DTrack: the malware that can hack anything, from ATMs to nuclear plants

Network security specialists report that the Nuclear Power Corporation of India (NPCIL), a government-controlled nuclear company, has been the victim of a serious malware infection. Although Indian officials did not explicitly mention the affected facility, they did specify that the infected equipment belongs to one of the administrative areas of the nuclear plant, so it is not related to any critical control system.  

A few days ago, Pukhraj Singh, a cybersecurity expert who has previously worked with the Indian government, stated on his social media that the Kudankulam nuclear plant was under attack; although the authorities initially disregarded these claims, they ended up acknowledging the incident this morning.

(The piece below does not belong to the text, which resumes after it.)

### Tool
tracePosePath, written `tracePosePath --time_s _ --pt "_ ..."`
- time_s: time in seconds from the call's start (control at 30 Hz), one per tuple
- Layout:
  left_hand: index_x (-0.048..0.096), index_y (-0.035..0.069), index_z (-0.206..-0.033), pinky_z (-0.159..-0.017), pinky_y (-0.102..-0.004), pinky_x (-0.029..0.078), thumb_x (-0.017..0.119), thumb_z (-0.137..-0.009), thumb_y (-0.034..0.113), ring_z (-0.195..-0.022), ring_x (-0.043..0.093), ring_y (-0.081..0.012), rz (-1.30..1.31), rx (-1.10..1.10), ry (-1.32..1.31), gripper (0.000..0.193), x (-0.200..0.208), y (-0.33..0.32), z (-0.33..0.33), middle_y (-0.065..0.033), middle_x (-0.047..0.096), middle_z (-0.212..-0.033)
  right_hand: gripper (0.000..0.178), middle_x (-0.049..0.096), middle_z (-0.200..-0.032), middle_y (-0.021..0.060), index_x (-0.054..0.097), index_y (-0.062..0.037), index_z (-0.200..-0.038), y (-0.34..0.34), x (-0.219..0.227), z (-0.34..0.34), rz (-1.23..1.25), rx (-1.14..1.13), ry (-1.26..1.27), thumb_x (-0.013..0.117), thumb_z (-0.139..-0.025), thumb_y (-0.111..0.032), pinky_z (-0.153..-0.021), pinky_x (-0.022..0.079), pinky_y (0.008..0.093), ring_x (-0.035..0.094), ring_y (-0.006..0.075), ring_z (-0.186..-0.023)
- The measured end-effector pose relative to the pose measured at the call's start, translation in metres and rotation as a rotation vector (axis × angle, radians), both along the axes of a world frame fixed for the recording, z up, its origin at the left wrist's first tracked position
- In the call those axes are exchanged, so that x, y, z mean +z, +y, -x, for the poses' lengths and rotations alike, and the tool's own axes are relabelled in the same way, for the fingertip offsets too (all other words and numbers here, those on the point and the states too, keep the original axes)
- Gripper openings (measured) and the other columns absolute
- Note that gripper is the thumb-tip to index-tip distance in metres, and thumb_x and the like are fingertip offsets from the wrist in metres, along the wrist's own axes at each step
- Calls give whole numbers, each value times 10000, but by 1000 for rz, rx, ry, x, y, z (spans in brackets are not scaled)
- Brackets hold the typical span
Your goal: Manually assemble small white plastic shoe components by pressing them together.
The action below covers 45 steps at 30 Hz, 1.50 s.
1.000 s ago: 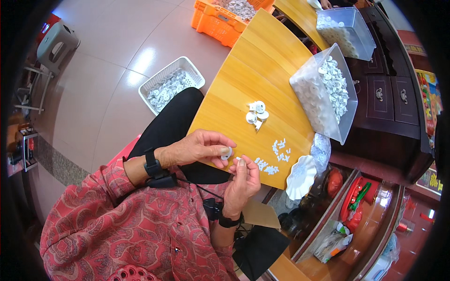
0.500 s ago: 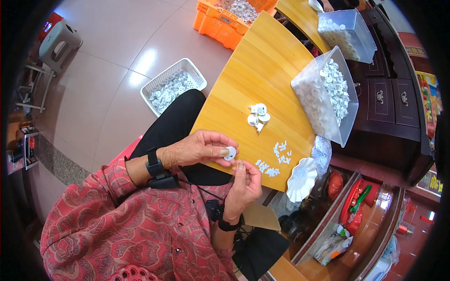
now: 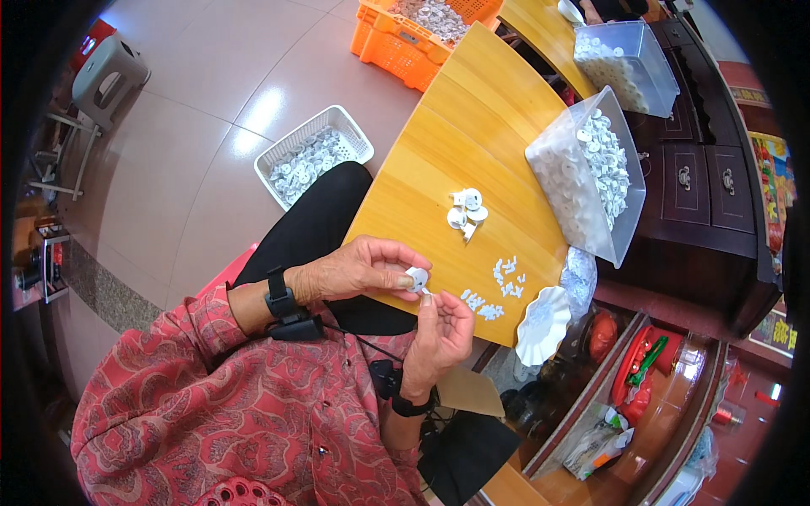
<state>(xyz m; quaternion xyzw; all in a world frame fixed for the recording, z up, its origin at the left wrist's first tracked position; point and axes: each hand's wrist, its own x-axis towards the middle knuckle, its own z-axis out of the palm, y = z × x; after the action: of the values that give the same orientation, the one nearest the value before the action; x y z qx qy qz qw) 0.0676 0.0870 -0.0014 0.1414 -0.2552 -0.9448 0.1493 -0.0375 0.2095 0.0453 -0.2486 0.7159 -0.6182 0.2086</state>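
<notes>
Between thumb and fingers, my left hand [image 3: 371, 268] grips a round white plastic piece [image 3: 417, 279] at the near edge of the yellow wooden table [image 3: 447, 126]. My right hand [image 3: 440, 331] is closed in a pinch against the lower side of that disc. A tiny white part seems to show at its fingertips, too small to make out fully. Further up the table lies a small cluster of similar round white pieces [image 3: 468, 211]. Small white plastic bits [image 3: 483, 305] are scattered on the tabletop to the right of my hands.
A clear bin [image 3: 582, 211] full of white pieces stands at the table's right, another clear bin [image 3: 629, 80] beyond. A white scalloped dish [image 3: 542, 325] sits at the right corner. On the floor are a white basket [image 3: 364, 152] and an orange crate [image 3: 396, 51].
My right hand's fingertips have come up against the disc, which has tilted slightly in my left hand. The things on the table lie as before.
</notes>
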Motion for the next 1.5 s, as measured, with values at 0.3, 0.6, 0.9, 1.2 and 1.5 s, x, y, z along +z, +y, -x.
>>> tracePosePath --time_s 0.3,0.6,0.9,1.2,1.5 --pt "568 -19 -1274 -1004 -319 517 616 -957 53 -1094 639 -188 0 1 14 329 -2 1 0 -108 633 -1194 171 641 -938 77 592 40 -1025 -4 7 -4 23 21 42 673 -876 54 -759 499 227 605 102 -825" --pt "567 -24 -1283 -1019 -325 510 614 -950 30 -1116 629 -186 37 -6 0 340 -2 0 0 -119 636 -1208 144 650 -945 86 595 42 -994 -5 3 -3 14 10 35 679 -877 49 -787 508 236 617 110 -852" --pt "570 -27 -1289 -1012 -343 524 594 -959 20 -1126 627 -202 47 -19 -32 334 2 0 -1 -132 635 -1218 143 653 -946 93 584 41 -993 -6 1 -5 26 23 26 675 -883 46 -791 510 239 620 116 -852" --pt "552 -19 -1307 -980 -330 548 588 -965 29 -1109 635 -204 38 -58 -77 347 -1 -1 -1 -133 631 -1217 145 661 -942 107 579 39 -996 -3 -8 -1 4 14 112 670 -884 52 -784 522 247 631 122 -840" --pt "569 -10 -1283 -942 -302 561 617 -962 76 -1060 650 -169 81 -71 -82 336 0 -2 -2 -105 645 -1184 155 657 -936 103 578 39 -999 -2 -8 -3 7 25 111 672 -878 62 -766 522 240 632 118 -826"
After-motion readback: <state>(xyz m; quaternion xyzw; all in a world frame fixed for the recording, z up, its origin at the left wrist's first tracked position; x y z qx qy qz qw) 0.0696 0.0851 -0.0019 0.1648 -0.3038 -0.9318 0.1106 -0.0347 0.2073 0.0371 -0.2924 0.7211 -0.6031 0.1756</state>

Regarding the malware variant used in this attack, network security specialists have identified it as DTrack, a virus linked to the activities of the dangerous Lazarus hacker group, sponsored by the North Korean government. It is apparently an older version of the ATMDTrack malware, used to hack ATMs in India.

Researchers at security firm Kaspersky Lab have identified at least 180 different versions of DTrack malware; these versions do not vary too much from each other, as they all show a similar set of features that include:

  • Keylogging
  • Browsing history collection
  • IP addresses, available networks and active connections collection
  • List of any running process
  • List of any file on all available disk volumes

To deploy the attack, hackers require some level of control over the internal networks of the target organization, so there has to be previous security weaknesses, such as poor password managing, lack of traffic monitoring, among other flaws.

According to expert reports, this malware was designed for its installation at multiple ATMs in order to capture data from victims’ cards. Another version of the malware was recently detected on South Korean banking systems, as well as in some cases of infection of the WannaCry ransomware.

Network security experts first detected Lazarus group activity about 5 years ago during cyberattacks against Sony that resulted in massive leaks of sensitive information. Over time, Lazarus hackers have shown great evolving ability, even compromising the security of more sophisticated IT systems, such as the interbank payment network known as SWIFT.

Multiple researchers have linked the wave of attacks in South Korea and the WannaCry ransomware outbreak to this hacker group, which would have managed to collect more than $2 billion USD for a North Korean mass destruction weapons program.

In the face of recent signs of hacker activity, network security experts from the International Institute of Cyber Security (IICS) recommend system administrators implement protective measures, such as establishing stricter password and network policies, use of traffic monitoring software and use of the most sophisticated antivirus solutions available.